Learned locality window: what training reveals
Allowing δ (the locality window) to be learned rather than fixed produces interesting patterns. On DVS-Gesture, trained δ values cluster around two timescales: 2–5 ms (capturing within-frame motion coherence) and 40–80 ms (capturing across-frame gesture trajectory). The network spontaneously discovers that there are two useful locality scales, which matches the physical structure of DVS gesture data — events from a moving hand are coherent within milliseconds spatially and across tens of milliseconds temporally.

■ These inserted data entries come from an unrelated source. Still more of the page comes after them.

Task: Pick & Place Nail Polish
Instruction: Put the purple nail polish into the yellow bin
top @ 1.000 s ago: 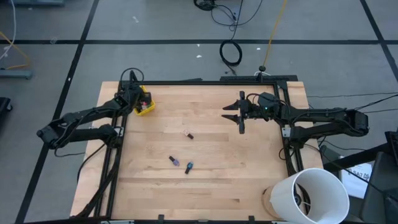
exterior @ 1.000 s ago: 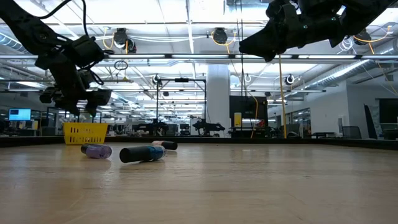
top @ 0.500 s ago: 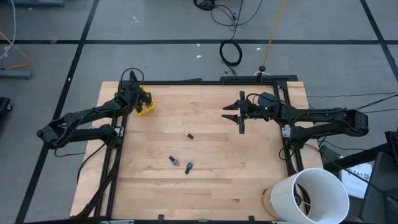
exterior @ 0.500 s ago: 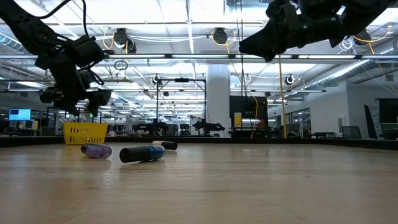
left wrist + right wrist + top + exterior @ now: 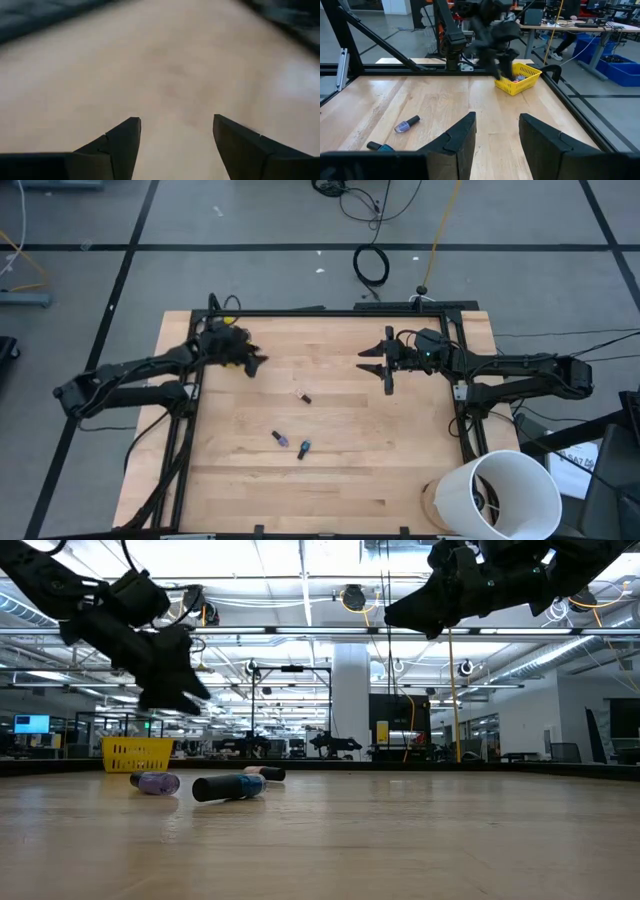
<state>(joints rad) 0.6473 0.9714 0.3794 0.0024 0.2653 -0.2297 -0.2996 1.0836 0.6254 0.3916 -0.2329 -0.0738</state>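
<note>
Three nail polish bottles lie on their sides mid-table: one with a dark cap point(image 5: 302, 396), a purple one point(image 5: 280, 439) point(image 5: 406, 124) and a blue one point(image 5: 303, 447) point(image 5: 228, 787). The yellow bin point(image 5: 517, 77) point(image 5: 137, 752) stands at the far left of the table and holds more small bottles. My left gripper point(image 5: 255, 363) point(image 5: 175, 137) hovers open and empty over bare wood just right of the bin. My right gripper point(image 5: 385, 367) point(image 5: 497, 132) hangs open and empty above the table's far right part, pointing level toward the bin.
A black frame point(image 5: 320, 311) runs along the table's far edge and both sides. A white bucket point(image 5: 500, 492) stands at the near right corner. Bare wood lies between the bin and the bottles.
My left gripper has swung away from above the yellow bin toward the table's right and middle, turning and rolling as it went. It now points slantwise down over bare wood. The bottles and my right arm have kept still.
</note>
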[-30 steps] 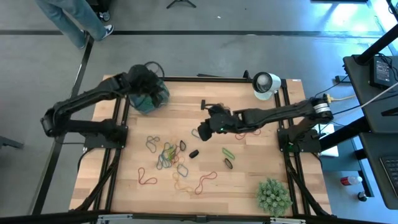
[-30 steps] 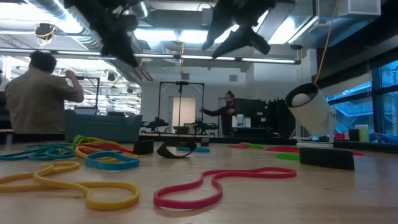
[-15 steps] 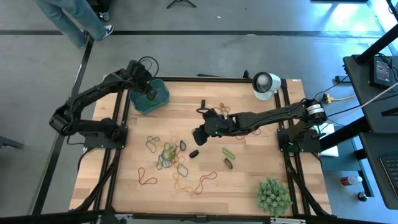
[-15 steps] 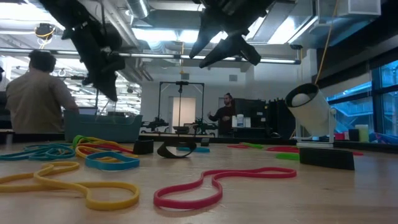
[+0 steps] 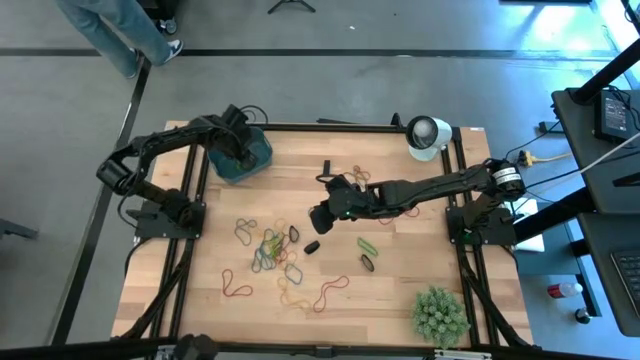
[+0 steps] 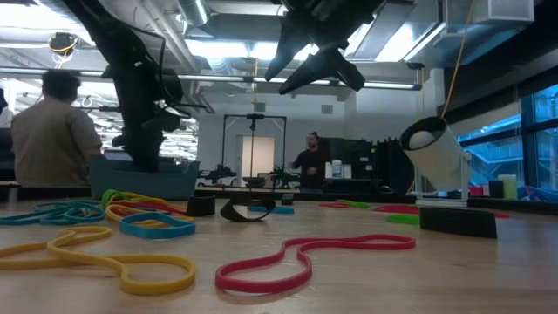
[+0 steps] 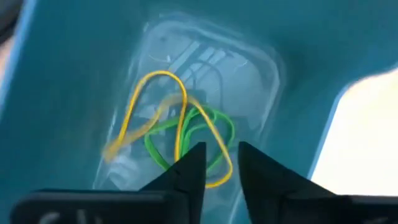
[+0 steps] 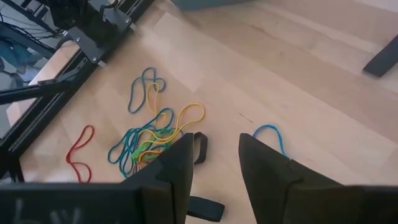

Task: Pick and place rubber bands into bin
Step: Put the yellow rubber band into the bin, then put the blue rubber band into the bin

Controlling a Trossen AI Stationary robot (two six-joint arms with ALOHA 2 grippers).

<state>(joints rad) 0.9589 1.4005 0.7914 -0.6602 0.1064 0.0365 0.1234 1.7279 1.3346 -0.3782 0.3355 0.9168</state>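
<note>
Left wrist view: I'm seeing my left claw point(image 7: 216, 163) hanging narrowly parted inside the teal bin point(image 7: 56, 87) at the bench's far-left corner, over yellow and green rubber bands point(image 7: 180, 134); right claw point(image 8: 214, 155) hovering parted mid-bench.

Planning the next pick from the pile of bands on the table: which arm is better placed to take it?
Probably the right. The right gripper hangs open beside the loose rubber bands, which show just past its fingers in its wrist view. The left gripper is down in the bin, open over bands already inside.
</note>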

On SHD (spike-encoded audio), trained δ values cluster around 1–3 ms and 15–25 ms — roughly corresponding to phoneme-internal and phoneme-to-phoneme timescales. This suggests the locality learning is capturing genuinely useful structure, not just fitting noise.
Limitations of the current formulation
We're not claiming this mechanism generalizes to all sequence modeling tasks. Several important limitations:
- Global dependencies: the locality gate suppresses long-range attention. For tasks where semantics require integrating information across long time gaps (e.g., wake-word detection where the wake word must be matched against a model learned across hundreds of examples with varying timing), the locality bias works against accurate classification.
- Training stability: learning δ jointly with the attention weights is unstable without a warm-start protocol where δ is fixed initially and only freed for optimization after the attention weights have converged. Training from scratch with free δ frequently collapses to degenerate solutions (δ → 0 or δ → ∞).
- Hardware mapping approximation: the spiking product approximation loses accuracy on tasks requiring precise attention weighting. For classification tasks with clear category boundaries, the accuracy gap is small; for regression or ranking tasks, it can be large.
The compiler support for LocalSpikeAttn layers is currently experimental — the layer type compiles for Loihi 2 but not yet for Akida, because the density gate mechanism requires programmable delay lines that aren't available on AKD1000/1500. The mechanism will be promoted to stable in NMC compiler release v0.8, pending Akida backend support.
The broader point is that event-driven temporal processing requires architectural primitives that standard sequence models don't provide — and that building those primitives in a way that maps to neuromorphic hardware constraints is a non-trivial co-design problem. Temporal locality is one such primitive; it's not the complete answer, but it's a tractable handle on the O(N²) problem that emerges from treating event density as a computable signal property rather than a fixed engineering parameter.